═════ GIVEN DATA

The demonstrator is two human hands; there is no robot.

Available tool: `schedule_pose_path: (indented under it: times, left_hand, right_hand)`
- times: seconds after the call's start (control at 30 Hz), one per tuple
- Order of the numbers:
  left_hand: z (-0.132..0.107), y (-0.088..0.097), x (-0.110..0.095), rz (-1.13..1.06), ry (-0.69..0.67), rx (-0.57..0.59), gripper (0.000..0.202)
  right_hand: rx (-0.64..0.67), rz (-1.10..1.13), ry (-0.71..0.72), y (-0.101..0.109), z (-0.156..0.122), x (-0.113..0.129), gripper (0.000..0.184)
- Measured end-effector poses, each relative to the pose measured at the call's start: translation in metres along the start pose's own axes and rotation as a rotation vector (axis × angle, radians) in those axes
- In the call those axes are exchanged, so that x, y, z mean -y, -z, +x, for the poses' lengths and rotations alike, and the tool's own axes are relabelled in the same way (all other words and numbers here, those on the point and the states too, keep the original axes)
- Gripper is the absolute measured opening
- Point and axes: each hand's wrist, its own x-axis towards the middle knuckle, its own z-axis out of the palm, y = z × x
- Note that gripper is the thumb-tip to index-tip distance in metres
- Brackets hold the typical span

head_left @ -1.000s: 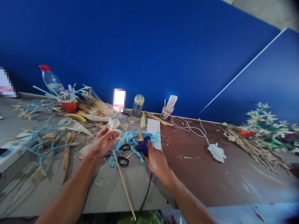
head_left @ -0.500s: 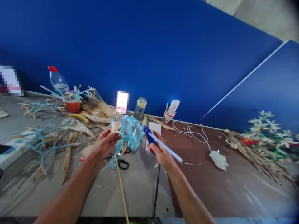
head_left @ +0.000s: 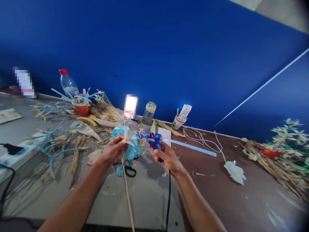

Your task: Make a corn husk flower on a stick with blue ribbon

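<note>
Pinched in the fingers of my left hand [head_left: 113,149] is a small pale flower [head_left: 128,138] of dried husk petals. My right hand [head_left: 166,157] grips a blue glue gun [head_left: 154,139], its nozzle pointing left toward the flower. A long translucent glue stick [head_left: 193,147] sticks out of its back, and a black cord [head_left: 168,196] hangs down from it. Behind the flower lies crumpled light-blue plastic [head_left: 132,152]. Below are black-handled scissors [head_left: 130,171], partly hidden, and a long thin straw-coloured stem [head_left: 127,196].
Blue-wrapped branches [head_left: 51,153], dried husks [head_left: 76,158] and a power strip [head_left: 26,153] lie at left. Behind stand a red cup [head_left: 82,110], a bottle [head_left: 69,85], a glass jar [head_left: 149,113] and a paper cup [head_left: 179,121]. White flowers [head_left: 289,138] lie at right.
My right hand has turned the glue gun from a slant to nearly level, bringing its nozzle close to the flower. The view has shifted slightly left.
</note>
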Motion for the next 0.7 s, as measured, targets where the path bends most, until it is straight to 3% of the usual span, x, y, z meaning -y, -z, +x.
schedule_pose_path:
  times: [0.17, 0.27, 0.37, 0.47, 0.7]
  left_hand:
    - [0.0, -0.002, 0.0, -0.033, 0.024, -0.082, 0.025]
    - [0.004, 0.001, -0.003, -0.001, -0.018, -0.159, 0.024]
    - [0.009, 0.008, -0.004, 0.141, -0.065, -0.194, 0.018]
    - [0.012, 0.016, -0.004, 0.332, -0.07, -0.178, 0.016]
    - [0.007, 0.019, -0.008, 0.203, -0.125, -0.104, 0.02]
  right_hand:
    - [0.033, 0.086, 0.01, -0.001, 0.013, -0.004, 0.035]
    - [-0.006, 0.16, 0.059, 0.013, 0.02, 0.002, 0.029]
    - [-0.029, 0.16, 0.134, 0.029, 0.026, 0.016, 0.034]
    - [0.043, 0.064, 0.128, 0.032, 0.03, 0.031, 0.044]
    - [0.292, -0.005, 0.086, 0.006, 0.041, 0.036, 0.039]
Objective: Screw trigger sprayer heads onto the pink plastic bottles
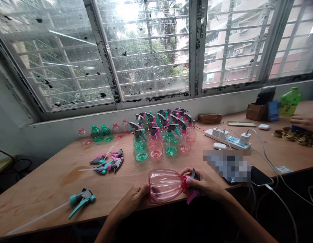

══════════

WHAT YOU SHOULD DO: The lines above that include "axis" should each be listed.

WRITTEN ANSWER:
- Measured end-effector poses, each relative to the pose measured at the call's start: translation in metres along the start pose's own axes and rotation as a rotation vector (axis × angle, radians) in those axes
- Point and axes: each hand's wrist, its own x-axis towards the middle knuckle, its own z-axis out of the palm, y = z × x

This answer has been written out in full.